Nel comunicato, il Carroccio sostiene che l’Ucraina non possieda ancora le condizioni richieste per entrare nell’Unione.
“Oltre a non avere i requisiti necessari, che altri Paesi hanno o stanno per ottenere dopo anni di lavoro, Kiev nella Ue rappresenterebbe un danno economico e sociale di enormi proporzioni”, afferma la Lega.
Il partito richiama implicitamente il lungo percorso affrontato da altri Stati candidati all’ingresso europeo, sottolineando come l’adesione dell’Ucraina rischierebbe di alterare gli equilibri economici interni all’Unione, soprattutto sul fronte agricolo, industriale e dei fondi europei.
Le tensioni in Europa
La questione dell’ingresso dell’Ucraina resta uno dei temi più divisivi all’interno dell’Unione Europea.
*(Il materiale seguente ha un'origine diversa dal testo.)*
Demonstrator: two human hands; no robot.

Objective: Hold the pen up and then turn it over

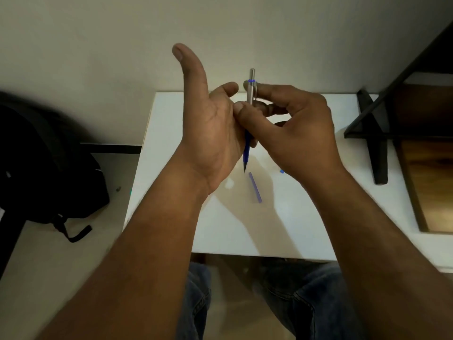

Da un lato, diversi governi spingono per accelerare il processo di integrazione come segnale politico nei confronti della Russia e come garanzia strategica per il futuro di Kiev.
Dall’altro, crescono le resistenze di chi teme le conseguenze economiche dell’allargamento e ritiene prematuro aprire le porte a un Paese ancora coinvolto nel conflitto e alle prese con enormi problemi strutturali.
Tra i nodi principali figurano la sostenibilità finanziaria della futura adesione, l’impatto sulla politica agricola comune e la redistribuzione dei fondi europei.
Il peso politico della posizione leghista
La presa di posizione della Lega assume un significato particolare anche sul piano interno. Il partito di Salvini da tempo mantiene una linea più prudente rispetto ad altre forze della maggioranza sul sostegno politico e militare all’Ucraina.
Pur senza mettere in discussione formalmente l’alleanza occidentale, il Carroccio continua a manifestare forti perplessità sulle conseguenze economiche della guerra e sulle scelte strategiche dell’Unione Europea.
Le prossime settimane potrebbero quindi trasformare il dossier Ucraina-Ue in un nuovo terreno di tensione sia dentro il governo italiano sia nel confronto tra gli Stati membri europei.